=== COLLECTED MATERIAL ===

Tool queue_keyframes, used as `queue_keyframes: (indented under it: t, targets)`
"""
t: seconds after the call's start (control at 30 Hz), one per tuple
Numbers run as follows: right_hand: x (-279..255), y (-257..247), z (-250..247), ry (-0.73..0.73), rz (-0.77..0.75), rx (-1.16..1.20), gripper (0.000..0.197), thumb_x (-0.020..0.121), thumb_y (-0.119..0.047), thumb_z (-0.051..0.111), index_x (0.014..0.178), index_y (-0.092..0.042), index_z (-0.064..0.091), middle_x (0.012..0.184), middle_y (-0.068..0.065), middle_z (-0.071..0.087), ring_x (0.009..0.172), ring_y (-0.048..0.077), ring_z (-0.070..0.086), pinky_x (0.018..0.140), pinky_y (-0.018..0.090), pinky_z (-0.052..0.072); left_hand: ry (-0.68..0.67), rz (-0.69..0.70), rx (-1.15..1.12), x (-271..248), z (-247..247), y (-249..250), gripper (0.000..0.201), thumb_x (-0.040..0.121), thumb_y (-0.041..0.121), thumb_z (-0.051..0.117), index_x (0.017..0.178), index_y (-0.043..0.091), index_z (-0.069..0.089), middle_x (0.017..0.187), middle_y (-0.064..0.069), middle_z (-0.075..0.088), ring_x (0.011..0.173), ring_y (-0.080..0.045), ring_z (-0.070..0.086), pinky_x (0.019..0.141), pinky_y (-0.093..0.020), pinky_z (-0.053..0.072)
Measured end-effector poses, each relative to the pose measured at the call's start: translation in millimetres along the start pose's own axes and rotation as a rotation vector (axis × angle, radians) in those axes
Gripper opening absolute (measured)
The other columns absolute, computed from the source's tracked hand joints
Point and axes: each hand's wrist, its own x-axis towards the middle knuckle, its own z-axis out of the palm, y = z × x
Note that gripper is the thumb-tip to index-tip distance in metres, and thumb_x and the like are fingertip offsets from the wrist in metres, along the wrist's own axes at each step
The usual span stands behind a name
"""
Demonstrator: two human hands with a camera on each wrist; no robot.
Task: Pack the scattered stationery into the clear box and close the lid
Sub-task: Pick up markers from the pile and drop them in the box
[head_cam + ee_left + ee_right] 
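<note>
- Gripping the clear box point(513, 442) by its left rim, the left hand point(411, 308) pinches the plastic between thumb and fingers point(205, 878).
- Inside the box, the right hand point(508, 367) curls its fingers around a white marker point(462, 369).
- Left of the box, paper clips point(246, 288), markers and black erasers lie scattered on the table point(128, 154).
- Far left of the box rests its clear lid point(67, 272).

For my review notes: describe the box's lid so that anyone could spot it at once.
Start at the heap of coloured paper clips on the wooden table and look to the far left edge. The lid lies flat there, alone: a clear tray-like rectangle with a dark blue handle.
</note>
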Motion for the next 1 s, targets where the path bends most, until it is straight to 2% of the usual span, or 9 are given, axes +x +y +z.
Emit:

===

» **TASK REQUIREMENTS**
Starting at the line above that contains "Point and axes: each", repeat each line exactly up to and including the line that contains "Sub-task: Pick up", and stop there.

» **EXERCISE RESULT**
Point and axes: each hand's wrist, its own x-axis towards the middle knuckle, its own z-axis out of the palm, y = z × x
Note that gripper is the thumb-tip to index-tip distance in metres, and thumb_x and the like are fingertip offsets from the wrist in metres, along the wrist's own axes at each step
The usual span stands behind a name
"""
Demonstrator: two human hands with a camera on each wrist; no robot.
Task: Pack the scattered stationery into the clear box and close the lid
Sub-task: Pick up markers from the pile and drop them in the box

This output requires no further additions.